= How to complete this task =
Each record is to be copied exactly, with its pictures left behind.

= Given information =

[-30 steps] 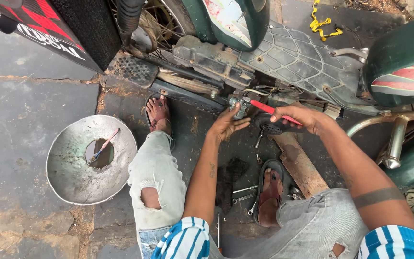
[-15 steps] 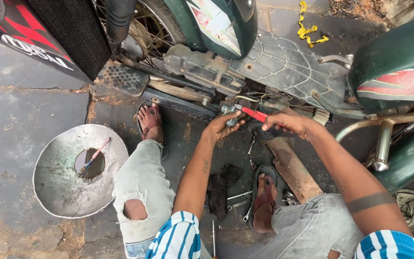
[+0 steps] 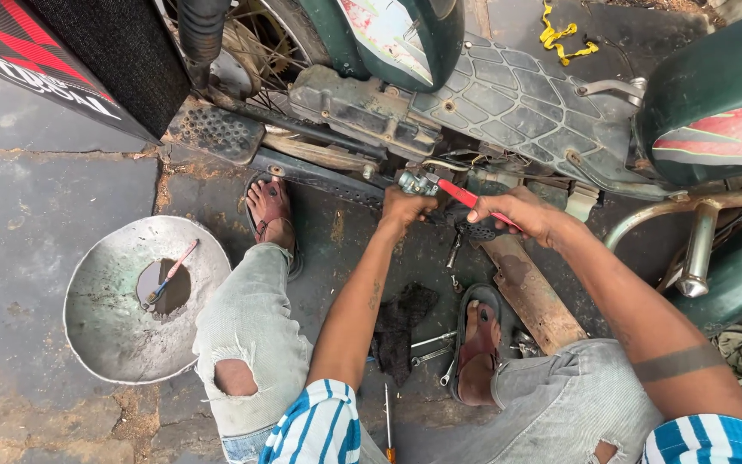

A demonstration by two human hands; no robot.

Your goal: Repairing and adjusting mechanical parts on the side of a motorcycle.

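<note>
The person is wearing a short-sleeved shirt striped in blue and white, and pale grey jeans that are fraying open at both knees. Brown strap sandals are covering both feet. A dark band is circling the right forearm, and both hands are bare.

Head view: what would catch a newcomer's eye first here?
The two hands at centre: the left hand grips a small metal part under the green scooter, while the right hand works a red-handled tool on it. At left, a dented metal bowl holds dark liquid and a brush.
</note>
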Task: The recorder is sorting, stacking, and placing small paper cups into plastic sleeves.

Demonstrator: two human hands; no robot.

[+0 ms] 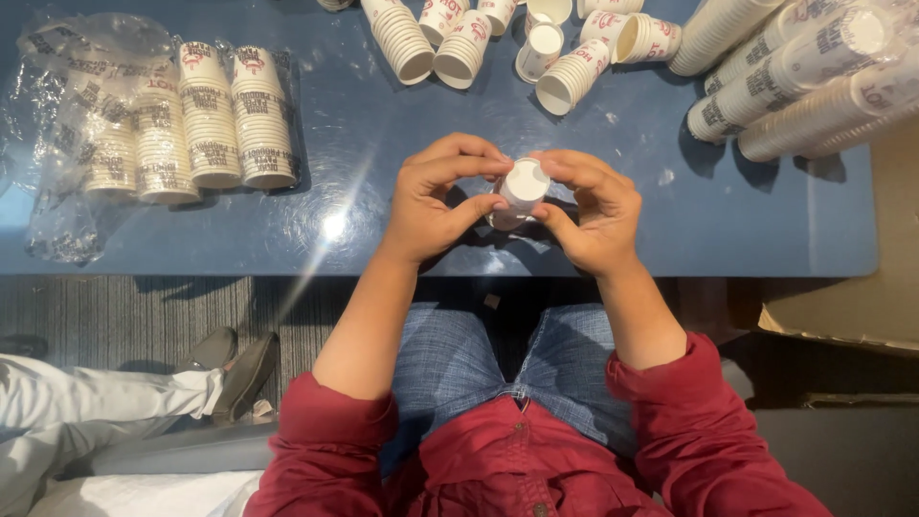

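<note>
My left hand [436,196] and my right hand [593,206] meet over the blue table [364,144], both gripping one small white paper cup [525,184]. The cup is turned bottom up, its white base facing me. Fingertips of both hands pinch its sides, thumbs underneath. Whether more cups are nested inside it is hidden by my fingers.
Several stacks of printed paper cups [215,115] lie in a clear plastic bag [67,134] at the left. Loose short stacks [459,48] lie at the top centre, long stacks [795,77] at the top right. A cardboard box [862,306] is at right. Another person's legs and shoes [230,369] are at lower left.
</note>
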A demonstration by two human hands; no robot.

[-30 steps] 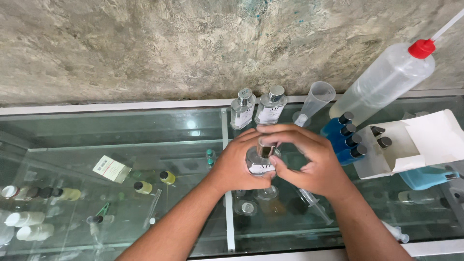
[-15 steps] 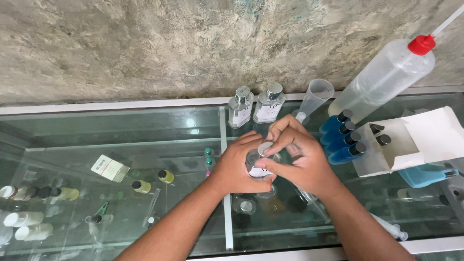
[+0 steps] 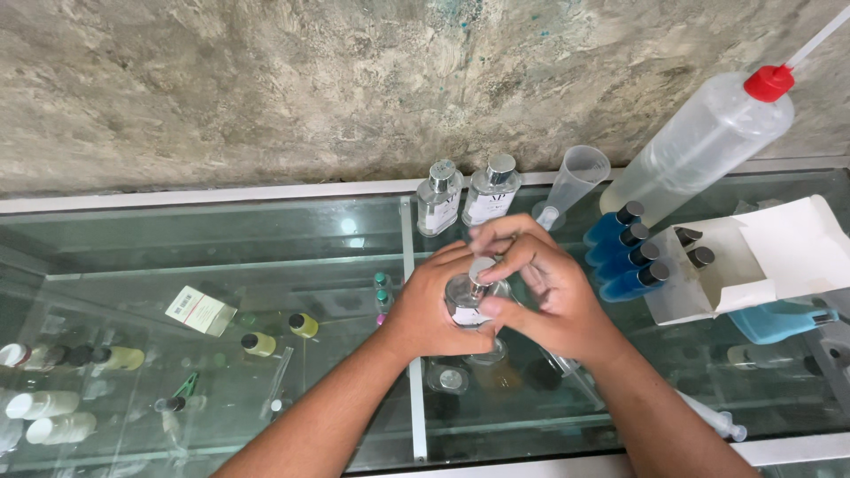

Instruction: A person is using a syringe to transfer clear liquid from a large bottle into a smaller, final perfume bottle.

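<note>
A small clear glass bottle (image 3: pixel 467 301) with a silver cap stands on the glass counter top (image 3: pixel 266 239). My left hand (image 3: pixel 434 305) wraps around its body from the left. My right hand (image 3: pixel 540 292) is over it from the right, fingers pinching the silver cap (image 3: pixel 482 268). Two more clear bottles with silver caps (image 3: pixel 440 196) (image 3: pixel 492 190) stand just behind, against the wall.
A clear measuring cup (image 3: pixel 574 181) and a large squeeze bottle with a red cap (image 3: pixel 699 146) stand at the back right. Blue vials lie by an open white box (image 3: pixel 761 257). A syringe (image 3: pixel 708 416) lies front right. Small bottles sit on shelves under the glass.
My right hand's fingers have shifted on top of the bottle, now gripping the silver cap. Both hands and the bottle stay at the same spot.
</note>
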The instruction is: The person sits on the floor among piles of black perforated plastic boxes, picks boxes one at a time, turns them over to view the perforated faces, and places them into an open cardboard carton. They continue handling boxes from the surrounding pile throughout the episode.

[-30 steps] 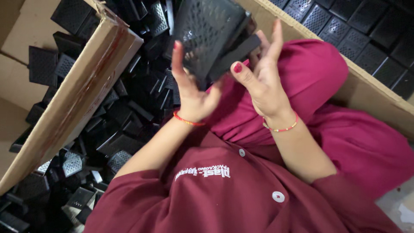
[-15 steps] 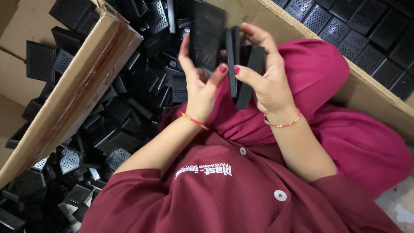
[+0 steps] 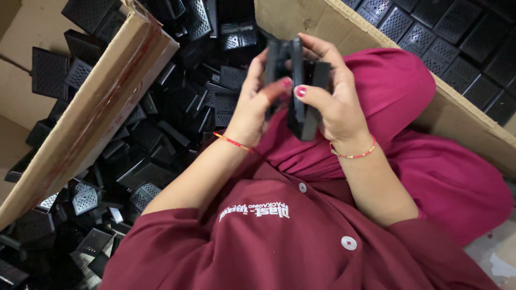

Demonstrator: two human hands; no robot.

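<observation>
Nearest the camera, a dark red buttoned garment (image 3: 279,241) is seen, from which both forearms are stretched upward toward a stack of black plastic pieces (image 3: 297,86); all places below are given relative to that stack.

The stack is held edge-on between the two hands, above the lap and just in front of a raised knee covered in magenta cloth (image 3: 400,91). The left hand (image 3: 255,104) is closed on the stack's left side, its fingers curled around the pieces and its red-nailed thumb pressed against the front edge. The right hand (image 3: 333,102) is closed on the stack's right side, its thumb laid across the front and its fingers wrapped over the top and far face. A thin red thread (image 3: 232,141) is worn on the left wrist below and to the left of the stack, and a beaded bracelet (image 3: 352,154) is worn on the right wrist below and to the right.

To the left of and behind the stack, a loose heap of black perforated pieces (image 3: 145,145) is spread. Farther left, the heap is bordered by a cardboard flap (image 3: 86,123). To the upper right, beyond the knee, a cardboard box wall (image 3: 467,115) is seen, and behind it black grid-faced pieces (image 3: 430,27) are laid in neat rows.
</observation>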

= Solution =
[-30 steps] 
[-15 steps] 
[+0 steps] 

A demonstration by two human hands; no robot.

Your goal: Repairing and adjusting mechanical parts on the side of a motorcycle.

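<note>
The person is wearing a short-sleeved shirt striped in blue and white, and pale grey jeans that are fraying open at both knees. Brown strap sandals are covering both feet. A dark band is circling the right forearm, and both hands are bare.

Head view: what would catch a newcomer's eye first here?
The two hands at centre: the left hand grips a small metal part under the green scooter, while the right hand works a red-handled tool on it. At left, a dented metal bowl holds dark liquid and a brush.
</note>
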Task: The recorder is sorting, stacking, and placing small paper cups into plastic sleeves.

Demonstrator: two human hands; no robot.

[+0 ms] 

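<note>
My left hand [436,196] and my right hand [593,206] meet over the blue table [364,144], both gripping one small white paper cup [525,184]. The cup is turned bottom up, its white base facing me. Fingertips of both hands pinch its sides, thumbs underneath. Whether more cups are nested inside it is hidden by my fingers.
Several stacks of printed paper cups [215,115] lie in a clear plastic bag [67,134] at the left. Loose short stacks [459,48] lie at the top centre, long stacks [795,77] at the top right. A cardboard box [862,306] is at right. Another person's legs and shoes [230,369] are at lower left.
</note>
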A demonstration by two human hands; no robot.

[-30 steps] 
[-15 steps] 
[+0 steps] 

Instruction: A person is using a syringe to transfer clear liquid from a large bottle into a smaller, final perfume bottle.

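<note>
A small clear glass bottle (image 3: pixel 467 301) with a silver cap stands on the glass counter top (image 3: pixel 266 239). My left hand (image 3: pixel 434 305) wraps around its body from the left. My right hand (image 3: pixel 540 292) is over it from the right, fingers pinching the silver cap (image 3: pixel 482 268). Two more clear bottles with silver caps (image 3: pixel 440 196) (image 3: pixel 492 190) stand just behind, against the wall.
A clear measuring cup (image 3: pixel 574 181) and a large squeeze bottle with a red cap (image 3: pixel 699 146) stand at the back right. Blue vials lie by an open white box (image 3: pixel 761 257). A syringe (image 3: pixel 708 416) lies front right. Small bottles sit on shelves under the glass.
My right hand's fingers have shifted on top of the bottle, now gripping the silver cap. Both hands and the bottle stay at the same spot.
</note>
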The instruction is: The person sits on the floor among piles of black perforated plastic boxes, picks boxes one at a time, turns them over to view the perforated faces, and places them into an open cardboard carton. They continue handling boxes from the surrounding pile throughout the episode.

[-30 steps] 
[-15 steps] 
[+0 steps] 

Demonstrator: two human hands; no robot.

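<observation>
Nearest the camera, a dark red buttoned garment (image 3: 279,241) is seen, from which both forearms are stretched upward toward a stack of black plastic pieces (image 3: 297,86); all places below are given relative to that stack.

The stack is held edge-on between the two hands, above the lap and just in front of a raised knee covered in magenta cloth (image 3: 400,91). The left hand (image 3: 255,104) is closed on the stack's left side, its fingers curled around the pieces and its red-nailed thumb pressed against the front edge. The right hand (image 3: 333,102) is closed on the stack's right side, its thumb laid across the front and its fingers wrapped over the top and far face. A thin red thread (image 3: 232,141) is worn on the left wrist below and to the left of the stack, and a beaded bracelet (image 3: 352,154) is worn on the right wrist below and to the right.

To the left of and behind the stack, a loose heap of black perforated pieces (image 3: 145,145) is spread. Farther left, the heap is bordered by a cardboard flap (image 3: 86,123). To the upper right, beyond the knee, a cardboard box wall (image 3: 467,115) is seen, and behind it black grid-faced pieces (image 3: 430,27) are laid in neat rows.
</observation>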

This output contains the full answer.